Las alumnas y los alumnos se sorprenden sobremanera cuando les comento que la existencia es algo con lo que nos encontramos en un determinado momento de primeriza lucidez. Una vez que nos apercibimos de que somos una existencia, no nos queda más remedio que ir decidiendo gradualmente qué hacer con ella. La existencia es el ínterin que transiciona de la cuna a la tumba, un lapso de tiempo que puede parecer muy breve o infinitamente largo según en qué y cómo lo empleemos. Nadie ha pedido nacer, pero una vez que nos nacen asumimos la tarea de hacer algo con el resultado de haber nacido. Resulta paradójico que nacer sea el acto toral en la vida de cualquier persona, pero no se nos haya pedido permiso para nacernos. Con inevitable hilaridad suelo comentar en la clase que ningún progenitor solicitó nuestra aquiescencia para arribar aquí, ni consensuó nuestra llegada, ni las condiciones en las que nos iba a traer, ni si se contemplaba la posibilidad de revocar la decisión después de disponer de cierto conocimiento de causa. Nadie tuvo la deferencia de preguntarnos si queríamos conocer la vida, si nos apetecía abandonar la inexistencia, si entre nuestras prioridades descollaba dejar de ser nada y pasar a oficializar ser algo. En un célebre texto, Ortega y Gasset sintetiza esta vicisitud universal: «La vida nos es dada, puesto que no nos la damos a nosotros mismos».  

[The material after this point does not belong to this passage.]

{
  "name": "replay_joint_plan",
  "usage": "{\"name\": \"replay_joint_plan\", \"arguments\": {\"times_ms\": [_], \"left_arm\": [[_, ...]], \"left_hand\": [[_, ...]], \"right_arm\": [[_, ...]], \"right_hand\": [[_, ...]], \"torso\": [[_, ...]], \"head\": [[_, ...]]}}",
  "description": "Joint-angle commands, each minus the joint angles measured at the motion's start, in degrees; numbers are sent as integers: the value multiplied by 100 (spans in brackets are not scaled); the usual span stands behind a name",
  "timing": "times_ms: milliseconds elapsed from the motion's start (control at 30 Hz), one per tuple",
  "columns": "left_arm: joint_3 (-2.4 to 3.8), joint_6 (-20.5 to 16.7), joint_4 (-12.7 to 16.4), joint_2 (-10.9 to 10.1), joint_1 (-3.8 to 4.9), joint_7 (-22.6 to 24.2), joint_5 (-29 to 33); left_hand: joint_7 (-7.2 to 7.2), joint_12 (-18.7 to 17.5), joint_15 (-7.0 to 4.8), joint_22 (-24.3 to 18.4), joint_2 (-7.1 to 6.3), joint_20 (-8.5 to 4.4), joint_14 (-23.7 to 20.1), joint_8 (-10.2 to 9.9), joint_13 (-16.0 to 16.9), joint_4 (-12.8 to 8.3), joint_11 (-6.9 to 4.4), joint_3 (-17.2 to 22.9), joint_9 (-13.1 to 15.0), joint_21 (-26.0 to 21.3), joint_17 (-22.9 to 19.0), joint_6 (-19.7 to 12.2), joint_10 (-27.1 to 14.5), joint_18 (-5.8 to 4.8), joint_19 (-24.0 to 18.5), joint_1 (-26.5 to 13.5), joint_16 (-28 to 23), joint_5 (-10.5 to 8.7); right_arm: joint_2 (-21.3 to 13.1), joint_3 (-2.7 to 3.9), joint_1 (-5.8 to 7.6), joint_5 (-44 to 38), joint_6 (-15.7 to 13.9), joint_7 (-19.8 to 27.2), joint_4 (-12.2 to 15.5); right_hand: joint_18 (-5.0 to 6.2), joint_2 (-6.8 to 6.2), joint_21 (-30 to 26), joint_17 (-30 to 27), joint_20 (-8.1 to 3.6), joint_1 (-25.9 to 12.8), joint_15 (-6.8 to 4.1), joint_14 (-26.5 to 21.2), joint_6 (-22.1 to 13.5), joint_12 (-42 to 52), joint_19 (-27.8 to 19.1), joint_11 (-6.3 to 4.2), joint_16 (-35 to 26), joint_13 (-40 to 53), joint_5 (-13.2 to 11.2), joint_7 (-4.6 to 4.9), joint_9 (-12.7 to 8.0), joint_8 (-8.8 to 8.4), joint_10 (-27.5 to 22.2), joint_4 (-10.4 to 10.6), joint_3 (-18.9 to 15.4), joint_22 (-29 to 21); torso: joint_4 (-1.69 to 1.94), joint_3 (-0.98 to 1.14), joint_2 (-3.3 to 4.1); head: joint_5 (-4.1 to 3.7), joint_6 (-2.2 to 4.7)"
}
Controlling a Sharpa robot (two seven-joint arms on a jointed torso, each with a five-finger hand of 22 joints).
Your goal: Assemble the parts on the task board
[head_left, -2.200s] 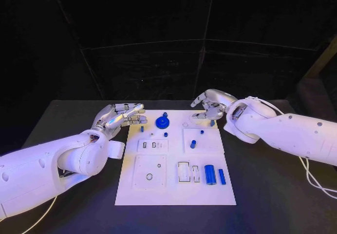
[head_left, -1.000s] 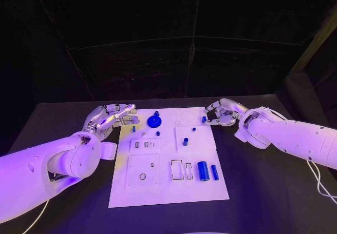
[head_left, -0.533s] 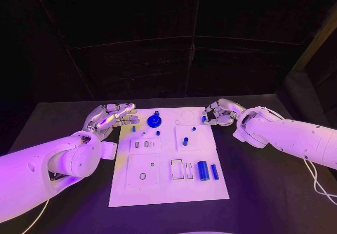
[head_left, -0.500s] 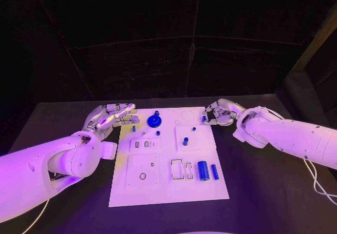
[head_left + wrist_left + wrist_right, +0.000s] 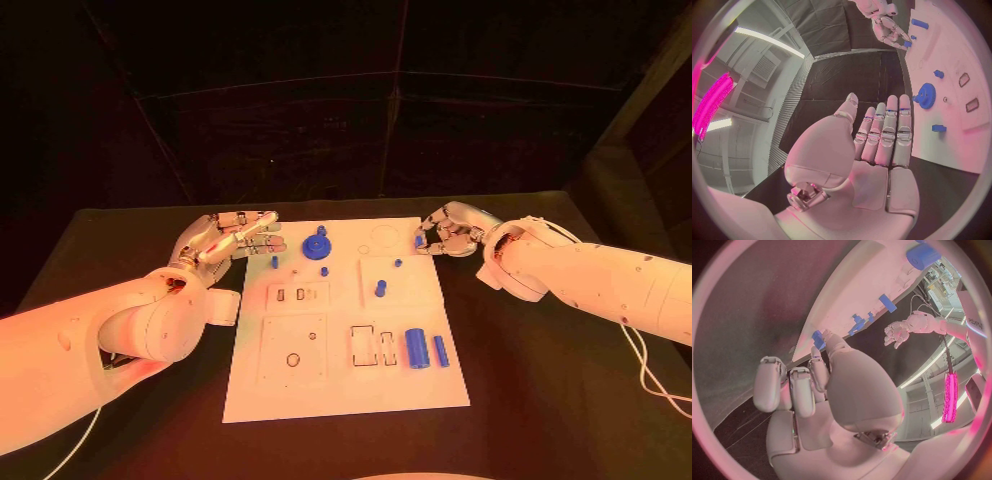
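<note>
The white task board (image 5: 335, 385) lies in the middle of the table. On it are a blue gear (image 5: 316, 245), several small blue pegs such as one (image 5: 381, 289) in a square plate, and a blue cylinder (image 5: 415, 347) beside a blue bar (image 5: 440, 350). My left hand (image 5: 231, 236) hovers at the board's far left corner, palm flat and fingers straight (image 5: 886, 135), holding nothing. My right hand (image 5: 451, 231) is at the far right edge with its fingers curled (image 5: 792, 387). Its thumb tip is right at a small blue piece (image 5: 818, 339) standing on the board's edge (image 5: 420, 241). Whether it grips the piece is unclear.
The black table (image 5: 548, 400) runs wide on both sides of the board. Empty slots (image 5: 372, 346) and a recessed plate with a hole (image 5: 294, 358) sit on the near half of the board. A cable (image 5: 656, 385) hangs by my right arm.
</note>
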Motion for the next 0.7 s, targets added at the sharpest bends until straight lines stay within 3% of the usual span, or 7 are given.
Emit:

La vuelta de tuerca viene a continuación. La vida que nos es dada no nos es dada hecha, sino que necesitamos hacérnosla, cada cual la suya según sus predilecciones y la miríada de elementos multifactoriales que la rodean y la condicionan. Ortega explicita esta coyuntura con otra sentencia lapidaria: «La vida es quehacer»Dicho de un modo menos sucinto. Se requiere aprender a vivir con una vida de la que, nos guste o no, tenemos que hacernos cargo hasta que la muerte nos escinda de ella. Biológicamente nos encontramos con la vida, pero a partir de ese instante somos los artífices de nuestra biografía conforme al conglomerado de acciones, omisiones y valores que adoptamos en medio de un universo de circunstancias predisponentes y prácticas culturales e institucionales. Nos encontramos con una existencia biológica y, a partir de una edad, con el deber insoslayable de convertirla en biográfica. Aquí radica el significado del aserto de Sartre cuando afirma que los seres humanos estamos condenados a ser libres. Tenemos la suerte de que podemos elegir entre una plétora de opciones (cuanto mayor sea la plétora, mayores serán las posibilidades de convocar satisfacción en el resultado), pero sufrimos la desventaja de que no podemos sortear la obligatoriedad de optar. He aquí la ironía humana en su máximo esplendor. Vivir es elegir, aunque no hayamos elegido vivir. 

Ortega deja consignado un tercer y último elemento en su célebre texto. Cada persona (Ortega utiliza el vocablo hombre, pero es más preciso el de persona) tiene que decidir qué va a hacer, pero «esta decisión es imposible si la persona no posee algunas convicciones sobre lo que son las cosas en su derredor, las otras personas, ella misma». Somos una existencia que nos es dada, pero no una existencia aislada en mitad de una nada, sino en confluencia con otras existencias a las que le ocurre exactamente lo mismo que a la nuestra. Somos existencias al unísono. Cada existencia le ha de brindar sentido, calor y hogar al lapso de tiempo en el que está siendo un ser existente, pero hacerlo de tal manera que la singularidad de su sentido cohabite cordialmente con el sentido que las demás personas quieran atribuirle a la existencia que ellas también son. He aquí el mundo de la vida humana, que es humana porque es compartida en un denso nudo de intereses, deseos, necesidades, proyectos, prioridades, valores. Al compartirse es mucho más fácil hacer con la existencia algo que se zafe de la mera supervivencia para internarse en el apasionante territorio de los fines y los valores personales. Existir es existir en un mundo de existencias para hacer con la nuestra un motivo de celebración. Y coadyuvar a que al resto le ocurra lo mismo.